-- EXERCISE DIRECTIONS --
Please repeat the records exactly from their first line, finishing at the line containing "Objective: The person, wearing" and including it.

- - -

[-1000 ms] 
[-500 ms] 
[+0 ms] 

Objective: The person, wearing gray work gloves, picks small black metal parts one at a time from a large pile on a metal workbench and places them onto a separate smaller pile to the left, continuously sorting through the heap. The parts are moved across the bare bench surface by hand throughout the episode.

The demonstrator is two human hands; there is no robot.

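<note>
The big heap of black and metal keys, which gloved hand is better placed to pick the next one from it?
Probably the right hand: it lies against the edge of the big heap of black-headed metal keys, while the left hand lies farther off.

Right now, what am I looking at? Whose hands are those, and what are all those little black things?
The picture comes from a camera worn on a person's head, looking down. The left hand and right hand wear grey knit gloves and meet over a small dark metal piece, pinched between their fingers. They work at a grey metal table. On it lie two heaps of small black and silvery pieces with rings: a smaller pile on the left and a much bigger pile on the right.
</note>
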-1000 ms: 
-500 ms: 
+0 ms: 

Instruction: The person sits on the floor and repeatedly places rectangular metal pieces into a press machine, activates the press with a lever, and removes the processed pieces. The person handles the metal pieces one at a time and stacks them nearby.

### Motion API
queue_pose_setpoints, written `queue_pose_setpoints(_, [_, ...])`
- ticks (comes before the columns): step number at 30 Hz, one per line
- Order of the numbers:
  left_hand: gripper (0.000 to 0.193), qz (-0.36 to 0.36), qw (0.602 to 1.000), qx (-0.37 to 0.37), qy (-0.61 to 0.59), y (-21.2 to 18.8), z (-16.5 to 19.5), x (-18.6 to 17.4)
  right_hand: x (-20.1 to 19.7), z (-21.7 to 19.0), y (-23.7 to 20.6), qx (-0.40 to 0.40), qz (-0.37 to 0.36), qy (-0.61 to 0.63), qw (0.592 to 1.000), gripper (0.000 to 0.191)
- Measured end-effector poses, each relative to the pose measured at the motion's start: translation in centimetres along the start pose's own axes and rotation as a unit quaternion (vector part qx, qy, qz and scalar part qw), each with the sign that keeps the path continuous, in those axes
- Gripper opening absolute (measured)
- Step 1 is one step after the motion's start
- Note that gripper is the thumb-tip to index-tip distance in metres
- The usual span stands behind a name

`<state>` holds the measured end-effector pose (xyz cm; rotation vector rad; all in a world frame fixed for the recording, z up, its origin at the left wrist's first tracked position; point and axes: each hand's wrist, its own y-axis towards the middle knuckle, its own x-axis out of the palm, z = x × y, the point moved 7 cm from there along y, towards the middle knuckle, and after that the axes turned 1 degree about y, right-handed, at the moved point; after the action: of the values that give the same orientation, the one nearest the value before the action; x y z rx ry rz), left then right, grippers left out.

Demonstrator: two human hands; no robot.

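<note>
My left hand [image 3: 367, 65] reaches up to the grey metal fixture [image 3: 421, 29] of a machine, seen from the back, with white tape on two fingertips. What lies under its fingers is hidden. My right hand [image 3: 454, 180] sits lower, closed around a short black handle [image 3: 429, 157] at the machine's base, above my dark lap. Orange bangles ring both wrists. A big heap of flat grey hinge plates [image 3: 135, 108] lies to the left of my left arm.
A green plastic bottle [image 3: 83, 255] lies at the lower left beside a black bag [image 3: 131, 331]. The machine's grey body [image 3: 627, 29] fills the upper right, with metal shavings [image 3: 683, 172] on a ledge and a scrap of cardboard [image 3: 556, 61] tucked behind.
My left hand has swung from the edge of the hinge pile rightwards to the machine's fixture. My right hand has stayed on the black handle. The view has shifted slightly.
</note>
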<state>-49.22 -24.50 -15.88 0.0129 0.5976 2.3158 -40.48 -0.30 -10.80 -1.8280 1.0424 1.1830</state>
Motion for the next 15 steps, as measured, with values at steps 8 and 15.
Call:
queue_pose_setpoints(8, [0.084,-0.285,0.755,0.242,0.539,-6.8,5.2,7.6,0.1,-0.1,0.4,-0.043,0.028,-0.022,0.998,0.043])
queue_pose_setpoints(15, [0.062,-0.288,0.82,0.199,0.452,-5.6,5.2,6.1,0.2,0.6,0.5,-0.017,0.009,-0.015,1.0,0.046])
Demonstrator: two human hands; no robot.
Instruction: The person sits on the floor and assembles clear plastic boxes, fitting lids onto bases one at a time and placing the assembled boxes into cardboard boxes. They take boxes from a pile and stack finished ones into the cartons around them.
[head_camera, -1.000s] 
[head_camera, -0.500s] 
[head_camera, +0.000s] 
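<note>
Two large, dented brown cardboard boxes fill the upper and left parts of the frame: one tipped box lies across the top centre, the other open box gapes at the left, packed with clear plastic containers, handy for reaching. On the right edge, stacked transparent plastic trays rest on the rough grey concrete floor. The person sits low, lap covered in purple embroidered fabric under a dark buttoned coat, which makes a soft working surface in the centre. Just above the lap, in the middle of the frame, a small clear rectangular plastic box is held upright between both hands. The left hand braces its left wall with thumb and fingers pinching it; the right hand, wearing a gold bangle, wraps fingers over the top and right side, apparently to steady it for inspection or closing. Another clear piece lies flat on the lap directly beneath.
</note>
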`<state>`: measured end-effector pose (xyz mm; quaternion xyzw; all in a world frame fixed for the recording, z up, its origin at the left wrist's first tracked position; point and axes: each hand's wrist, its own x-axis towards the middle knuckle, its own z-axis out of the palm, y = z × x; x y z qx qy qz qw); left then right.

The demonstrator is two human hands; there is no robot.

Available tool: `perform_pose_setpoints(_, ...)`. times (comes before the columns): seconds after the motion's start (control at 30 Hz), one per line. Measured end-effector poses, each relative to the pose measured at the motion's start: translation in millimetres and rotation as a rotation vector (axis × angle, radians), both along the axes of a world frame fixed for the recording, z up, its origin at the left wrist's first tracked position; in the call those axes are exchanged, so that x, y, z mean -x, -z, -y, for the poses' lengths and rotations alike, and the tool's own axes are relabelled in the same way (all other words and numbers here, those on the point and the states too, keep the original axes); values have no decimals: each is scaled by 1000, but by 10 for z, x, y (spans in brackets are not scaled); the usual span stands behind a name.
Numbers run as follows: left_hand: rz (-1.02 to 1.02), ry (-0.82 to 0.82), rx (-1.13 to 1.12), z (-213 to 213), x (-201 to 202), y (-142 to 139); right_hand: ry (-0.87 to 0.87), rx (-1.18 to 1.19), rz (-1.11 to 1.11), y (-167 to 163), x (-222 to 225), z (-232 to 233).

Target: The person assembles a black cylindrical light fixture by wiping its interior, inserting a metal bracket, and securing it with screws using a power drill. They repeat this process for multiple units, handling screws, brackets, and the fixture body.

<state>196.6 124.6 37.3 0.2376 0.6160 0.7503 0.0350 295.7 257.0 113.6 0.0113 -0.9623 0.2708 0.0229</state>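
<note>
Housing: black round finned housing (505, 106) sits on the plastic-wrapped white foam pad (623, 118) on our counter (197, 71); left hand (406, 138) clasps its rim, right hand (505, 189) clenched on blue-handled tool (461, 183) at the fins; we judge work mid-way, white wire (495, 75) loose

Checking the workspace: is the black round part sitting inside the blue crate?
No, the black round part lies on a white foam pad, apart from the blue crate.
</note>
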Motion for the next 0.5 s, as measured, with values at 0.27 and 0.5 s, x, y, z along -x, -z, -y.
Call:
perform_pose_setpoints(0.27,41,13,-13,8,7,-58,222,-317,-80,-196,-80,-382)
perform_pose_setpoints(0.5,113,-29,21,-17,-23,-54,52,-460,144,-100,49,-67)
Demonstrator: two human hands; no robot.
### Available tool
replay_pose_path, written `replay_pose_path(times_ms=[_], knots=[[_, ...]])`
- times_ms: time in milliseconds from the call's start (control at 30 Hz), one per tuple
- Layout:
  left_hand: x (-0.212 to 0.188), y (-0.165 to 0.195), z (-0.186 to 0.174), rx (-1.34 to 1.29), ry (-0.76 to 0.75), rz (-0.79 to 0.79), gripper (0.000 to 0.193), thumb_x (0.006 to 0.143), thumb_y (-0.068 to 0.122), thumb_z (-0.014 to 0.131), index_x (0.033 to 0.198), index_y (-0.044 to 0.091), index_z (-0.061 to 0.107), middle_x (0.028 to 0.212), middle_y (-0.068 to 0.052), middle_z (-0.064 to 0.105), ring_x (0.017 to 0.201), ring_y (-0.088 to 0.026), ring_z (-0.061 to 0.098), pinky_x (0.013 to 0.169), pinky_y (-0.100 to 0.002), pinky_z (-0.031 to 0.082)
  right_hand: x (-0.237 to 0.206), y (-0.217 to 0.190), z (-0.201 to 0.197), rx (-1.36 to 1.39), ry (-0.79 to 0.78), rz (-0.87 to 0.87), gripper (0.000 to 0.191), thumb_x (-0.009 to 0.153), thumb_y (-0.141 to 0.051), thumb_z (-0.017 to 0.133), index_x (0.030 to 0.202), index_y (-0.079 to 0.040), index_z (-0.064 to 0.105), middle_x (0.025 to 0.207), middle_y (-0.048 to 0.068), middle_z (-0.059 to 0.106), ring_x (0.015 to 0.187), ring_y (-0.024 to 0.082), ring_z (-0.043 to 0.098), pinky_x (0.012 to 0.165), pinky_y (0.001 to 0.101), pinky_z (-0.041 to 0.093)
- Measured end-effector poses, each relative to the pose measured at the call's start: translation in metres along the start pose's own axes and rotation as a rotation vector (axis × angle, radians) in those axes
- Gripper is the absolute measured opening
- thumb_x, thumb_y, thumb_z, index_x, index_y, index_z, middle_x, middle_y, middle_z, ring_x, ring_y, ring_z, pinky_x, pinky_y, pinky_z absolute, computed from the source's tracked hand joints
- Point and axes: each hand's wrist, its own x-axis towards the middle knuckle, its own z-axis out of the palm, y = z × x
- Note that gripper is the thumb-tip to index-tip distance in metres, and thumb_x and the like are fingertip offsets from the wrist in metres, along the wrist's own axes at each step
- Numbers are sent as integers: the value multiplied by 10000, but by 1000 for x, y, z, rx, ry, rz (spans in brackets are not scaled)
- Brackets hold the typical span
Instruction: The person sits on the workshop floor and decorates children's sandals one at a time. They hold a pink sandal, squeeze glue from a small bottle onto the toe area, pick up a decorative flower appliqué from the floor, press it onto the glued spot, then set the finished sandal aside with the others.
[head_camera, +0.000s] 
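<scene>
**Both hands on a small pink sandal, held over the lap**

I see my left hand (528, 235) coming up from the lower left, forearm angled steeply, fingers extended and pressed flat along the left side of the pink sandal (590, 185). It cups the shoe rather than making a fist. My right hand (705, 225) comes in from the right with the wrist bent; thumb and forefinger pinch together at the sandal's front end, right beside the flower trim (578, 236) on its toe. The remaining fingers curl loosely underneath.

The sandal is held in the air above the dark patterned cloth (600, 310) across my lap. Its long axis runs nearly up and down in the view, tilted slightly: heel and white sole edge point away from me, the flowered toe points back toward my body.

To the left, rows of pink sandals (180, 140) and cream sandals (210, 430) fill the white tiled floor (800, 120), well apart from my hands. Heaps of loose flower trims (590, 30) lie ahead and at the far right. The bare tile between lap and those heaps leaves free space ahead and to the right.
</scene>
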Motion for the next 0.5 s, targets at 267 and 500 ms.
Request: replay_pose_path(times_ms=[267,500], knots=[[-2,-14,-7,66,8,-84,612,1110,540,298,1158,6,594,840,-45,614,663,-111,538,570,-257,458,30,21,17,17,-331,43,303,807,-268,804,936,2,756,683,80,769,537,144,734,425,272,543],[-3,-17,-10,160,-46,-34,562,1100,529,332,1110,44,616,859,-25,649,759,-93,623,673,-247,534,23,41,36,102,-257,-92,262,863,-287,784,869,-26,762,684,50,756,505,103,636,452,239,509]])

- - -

-- WRITTEN SOLUTION --
[-1000 ms] 
[-500 ms] 
[+0 ms] 

Objective: The person, wearing gray work gloves, picks small black metal parts one at a time from a large pile on a metal workbench and places them onto a separate smaller pile to the left, continuously sorting through the heap. The parts are moved across the bare bench surface by hand throughout the episode.

This answer is now complete.